Clinical Significance of T-Cell Immunoglobulin Mucin 3 Expression on Peripheral Blood Mononuclear Cells in Pediatric Acute Immune Thrombocytopenia

摘要

T-cell immunoglobulin mucin 3 (TIM-3) is a transmembrane protein that plays an important role in several autoimmune diseases. The relationship between TIM-3 and excessive immune responses in immune thrombocytopenia (ITP) is still unknown. In this study, we evaluated the relationship between the expression of TIM-3 on peripheral blood mononuclear cells in patients with ITP and the disease severity. The frequency of lymphocyte and monocyte subsets and their TIM-3 expression were evaluated in patients with acute ITP (n = 45) and in healthy control (n = 20) using flow cytometry. Based on bleeding severity, patients were classified into 3 subgroups as mild (n = 12), moderate (n = 25), and severe (n = 8) bleeding. T-helper lymphocytes was found to be significantly decreased in the severe bleeding group compared to the mild and moderate bleeding groups, while CD56^high natural killer (NK) cells were significantly expanded in severe bleeding group. In contrast, classical, intermediate, and nonclassical monocytes, natural killer T lymphocyte (NKT), and CD56^dim NK cells showed no significant changes among different patient groups.
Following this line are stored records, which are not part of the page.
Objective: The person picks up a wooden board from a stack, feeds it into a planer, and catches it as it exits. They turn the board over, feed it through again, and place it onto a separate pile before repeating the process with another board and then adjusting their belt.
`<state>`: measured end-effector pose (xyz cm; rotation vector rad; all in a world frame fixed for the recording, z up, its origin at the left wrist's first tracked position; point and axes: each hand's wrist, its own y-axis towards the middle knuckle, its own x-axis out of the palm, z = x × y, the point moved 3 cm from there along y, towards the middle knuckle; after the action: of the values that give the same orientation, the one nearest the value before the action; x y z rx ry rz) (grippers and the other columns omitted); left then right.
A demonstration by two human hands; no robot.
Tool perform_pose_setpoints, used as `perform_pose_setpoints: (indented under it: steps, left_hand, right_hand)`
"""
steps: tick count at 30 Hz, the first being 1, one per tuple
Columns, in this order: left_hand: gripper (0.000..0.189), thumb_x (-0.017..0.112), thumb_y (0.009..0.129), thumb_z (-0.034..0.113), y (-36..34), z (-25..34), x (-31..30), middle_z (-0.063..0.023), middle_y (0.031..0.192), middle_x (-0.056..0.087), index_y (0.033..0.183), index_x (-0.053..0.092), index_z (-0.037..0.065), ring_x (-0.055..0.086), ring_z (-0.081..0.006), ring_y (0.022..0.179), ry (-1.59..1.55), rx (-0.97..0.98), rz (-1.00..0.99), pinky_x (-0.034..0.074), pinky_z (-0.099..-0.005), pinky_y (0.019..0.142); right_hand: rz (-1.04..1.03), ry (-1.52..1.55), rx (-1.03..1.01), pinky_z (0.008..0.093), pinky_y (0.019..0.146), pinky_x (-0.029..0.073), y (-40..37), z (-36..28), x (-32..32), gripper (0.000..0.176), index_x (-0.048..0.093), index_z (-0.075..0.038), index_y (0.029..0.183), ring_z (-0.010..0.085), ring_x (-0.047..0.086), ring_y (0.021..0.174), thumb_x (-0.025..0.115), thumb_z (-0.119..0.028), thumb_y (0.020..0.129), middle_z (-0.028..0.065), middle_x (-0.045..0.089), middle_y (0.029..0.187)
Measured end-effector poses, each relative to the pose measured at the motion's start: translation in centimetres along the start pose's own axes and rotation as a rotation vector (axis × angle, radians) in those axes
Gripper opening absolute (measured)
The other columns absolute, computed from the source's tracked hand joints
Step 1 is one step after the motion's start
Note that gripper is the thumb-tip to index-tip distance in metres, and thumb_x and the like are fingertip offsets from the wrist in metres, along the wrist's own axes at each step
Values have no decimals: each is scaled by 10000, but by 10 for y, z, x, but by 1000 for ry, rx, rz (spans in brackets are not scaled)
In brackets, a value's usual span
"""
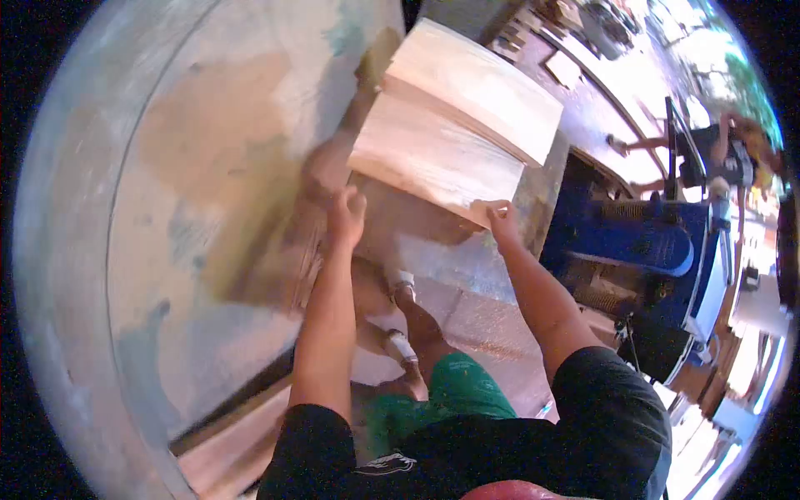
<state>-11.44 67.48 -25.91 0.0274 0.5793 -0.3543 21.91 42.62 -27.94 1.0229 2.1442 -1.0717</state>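
Observation:
Two pale wooden boards lie in front of me, one beyond the other. The far board (475,87) partly overlaps or adjoins the near board (437,154); which one cannot be made out. My right hand (499,218) is at the near board's right corner, with thumb and fingers pinched on its edge. Just off the near board's left corner is my left hand (347,210), its fingers curled; whether it touches the board is unclear. A wooden surface under the boards shows only in part.
A large stained panel or wall (208,167) fills the left side. On the right stands a blue machine (625,237). Behind it, at the upper right, is another person (721,158). Wood pieces (508,37) lie at the top. Boards (242,446) are at the lower left.

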Motion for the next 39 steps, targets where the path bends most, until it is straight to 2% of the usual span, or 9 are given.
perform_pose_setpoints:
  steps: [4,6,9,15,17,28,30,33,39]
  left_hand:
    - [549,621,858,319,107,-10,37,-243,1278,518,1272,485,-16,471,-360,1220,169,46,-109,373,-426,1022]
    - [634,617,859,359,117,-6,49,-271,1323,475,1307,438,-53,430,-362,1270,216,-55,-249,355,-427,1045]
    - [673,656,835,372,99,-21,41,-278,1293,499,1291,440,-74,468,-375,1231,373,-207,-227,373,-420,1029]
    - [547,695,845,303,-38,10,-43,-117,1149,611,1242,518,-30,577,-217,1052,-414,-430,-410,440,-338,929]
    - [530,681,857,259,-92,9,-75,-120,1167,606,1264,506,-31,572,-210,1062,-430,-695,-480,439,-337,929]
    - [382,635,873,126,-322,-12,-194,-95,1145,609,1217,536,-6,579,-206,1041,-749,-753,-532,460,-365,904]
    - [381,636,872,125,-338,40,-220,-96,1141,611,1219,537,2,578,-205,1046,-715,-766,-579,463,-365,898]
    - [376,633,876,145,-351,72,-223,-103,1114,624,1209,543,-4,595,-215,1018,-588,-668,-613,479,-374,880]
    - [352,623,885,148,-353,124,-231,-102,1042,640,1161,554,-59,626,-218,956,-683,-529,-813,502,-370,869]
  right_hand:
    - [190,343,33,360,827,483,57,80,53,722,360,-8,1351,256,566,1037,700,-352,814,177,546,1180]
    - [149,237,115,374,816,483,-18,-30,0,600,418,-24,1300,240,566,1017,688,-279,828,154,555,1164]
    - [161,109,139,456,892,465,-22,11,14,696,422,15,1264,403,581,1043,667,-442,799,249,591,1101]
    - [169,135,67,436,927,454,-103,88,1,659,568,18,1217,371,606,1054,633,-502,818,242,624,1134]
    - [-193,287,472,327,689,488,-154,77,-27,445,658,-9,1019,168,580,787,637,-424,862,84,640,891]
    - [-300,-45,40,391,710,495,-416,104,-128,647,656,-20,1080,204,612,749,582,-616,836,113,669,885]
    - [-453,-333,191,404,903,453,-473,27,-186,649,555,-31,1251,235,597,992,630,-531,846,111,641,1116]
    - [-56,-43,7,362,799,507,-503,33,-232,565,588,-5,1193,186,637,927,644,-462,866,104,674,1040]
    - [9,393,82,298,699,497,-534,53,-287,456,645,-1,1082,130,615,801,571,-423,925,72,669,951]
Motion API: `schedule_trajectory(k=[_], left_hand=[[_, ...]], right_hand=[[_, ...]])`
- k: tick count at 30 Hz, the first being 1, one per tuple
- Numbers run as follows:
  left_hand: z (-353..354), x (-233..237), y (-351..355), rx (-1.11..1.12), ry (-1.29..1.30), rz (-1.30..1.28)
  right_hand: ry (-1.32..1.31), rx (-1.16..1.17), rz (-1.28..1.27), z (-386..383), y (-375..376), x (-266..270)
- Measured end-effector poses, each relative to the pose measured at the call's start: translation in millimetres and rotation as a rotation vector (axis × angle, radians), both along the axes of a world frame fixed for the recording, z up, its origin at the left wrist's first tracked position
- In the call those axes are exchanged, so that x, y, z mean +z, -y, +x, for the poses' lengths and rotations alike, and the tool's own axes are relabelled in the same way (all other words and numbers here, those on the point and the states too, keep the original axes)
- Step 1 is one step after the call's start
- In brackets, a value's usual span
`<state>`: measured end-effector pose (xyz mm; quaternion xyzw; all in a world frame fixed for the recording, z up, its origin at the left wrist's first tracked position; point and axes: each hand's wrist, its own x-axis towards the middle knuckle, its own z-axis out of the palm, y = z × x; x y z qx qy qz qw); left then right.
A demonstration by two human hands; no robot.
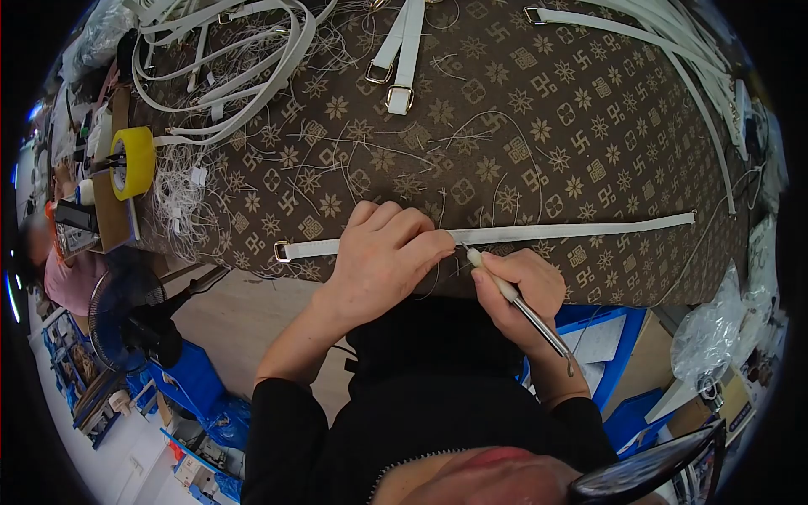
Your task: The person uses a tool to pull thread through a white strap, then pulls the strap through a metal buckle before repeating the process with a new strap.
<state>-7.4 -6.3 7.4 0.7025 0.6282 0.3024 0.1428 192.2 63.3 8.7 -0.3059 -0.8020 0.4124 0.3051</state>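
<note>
A narrow white strap (581, 230) with a gold buckle (282, 251) at its left end lies across the patterned cloth near the table's front edge. My left hand (383, 257) is closed over its middle part, thumb and forefinger together at the strap's lower edge. In my right hand (523, 290) is a pen-like tool (526, 310) with a pale grip and a metal shaft. Its fine tip points at the strap, right beside my left fingertips. Short thread ends (440, 206) lie around the strap.
Coiled white straps (290, 71) and a heap of cut thread (177, 202) lie at the left, beside a yellow tape roll (139, 162). Buckled straps (401, 84) lie at the back, and more straps (686, 50) at the right. A black fan (126, 320) stands left of the table.
</note>
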Motion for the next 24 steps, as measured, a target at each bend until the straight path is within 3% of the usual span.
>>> schedule_trajectory(k=[24], left_hand=[[0.0,-0.8,0.4,-0.001,0.002,0.005]], right_hand=[[0.000,0.009,0.026,0.2,0.8,-2.8]])
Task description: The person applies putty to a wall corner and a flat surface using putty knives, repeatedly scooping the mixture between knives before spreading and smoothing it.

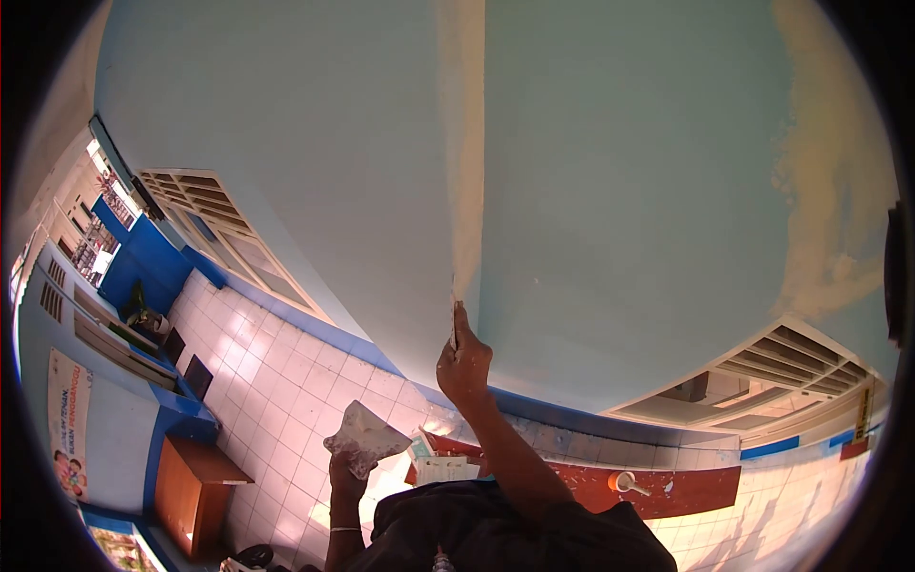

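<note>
At the centre of the frame, the right hand [465, 370] grips a thin flat tool [454, 326], fingers curled around it, one stretched along it; its long axis runs nearly vertical, tip pointing up the pale strip [465, 143]. Lower left of centre, the left hand [347, 484] holds a whitish plate [367, 434], one corner upward, another rightward; its finger placement I cannot tell.

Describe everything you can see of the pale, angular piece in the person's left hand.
The pale piece is off-white with greyish smears and darker mottling toward its lower part. Its outline is irregular, with a corner at the top, spreading to both sides and narrowing below, where the left hand grips it. The surface looks rough and coated; its material is unclear. It is held up above the tiled floor, apparently touching only that hand.
</note>
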Motion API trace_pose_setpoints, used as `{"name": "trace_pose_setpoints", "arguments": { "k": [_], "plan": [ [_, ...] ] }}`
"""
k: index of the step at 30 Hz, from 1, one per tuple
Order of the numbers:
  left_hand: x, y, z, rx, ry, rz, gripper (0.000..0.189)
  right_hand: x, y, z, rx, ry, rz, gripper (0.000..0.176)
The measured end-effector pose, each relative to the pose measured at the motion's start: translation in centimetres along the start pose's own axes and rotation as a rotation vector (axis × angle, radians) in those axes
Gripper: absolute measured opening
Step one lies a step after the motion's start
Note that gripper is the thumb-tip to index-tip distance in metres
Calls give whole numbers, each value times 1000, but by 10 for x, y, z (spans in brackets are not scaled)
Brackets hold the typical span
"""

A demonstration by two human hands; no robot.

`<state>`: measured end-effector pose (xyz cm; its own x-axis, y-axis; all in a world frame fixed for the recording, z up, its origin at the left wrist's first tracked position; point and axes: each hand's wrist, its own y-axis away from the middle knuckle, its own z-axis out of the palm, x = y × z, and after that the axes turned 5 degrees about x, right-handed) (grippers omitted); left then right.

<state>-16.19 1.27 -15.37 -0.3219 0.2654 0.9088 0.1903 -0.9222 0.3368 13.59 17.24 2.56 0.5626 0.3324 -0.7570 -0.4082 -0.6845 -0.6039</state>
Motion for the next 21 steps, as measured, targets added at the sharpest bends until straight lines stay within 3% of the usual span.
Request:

This alteration of lymphocyte and monocyte subsets was associated with significant decrease in TIM-3 expression on CD56^high NK cells, T-helper lymphocytes, NKT cells, and nonclassical monocytes in patients with ITP compared to the controls. Lower level of TIM-3 was found in severe bleeding group compared to mild and moderate bleeding groups. These results indicate that TIM-3 may be involved in the pathogenesis of ITP which subsequently can represent an opportunity for new therapeutic plan, moreover. This may have a prognostic value for disease severity.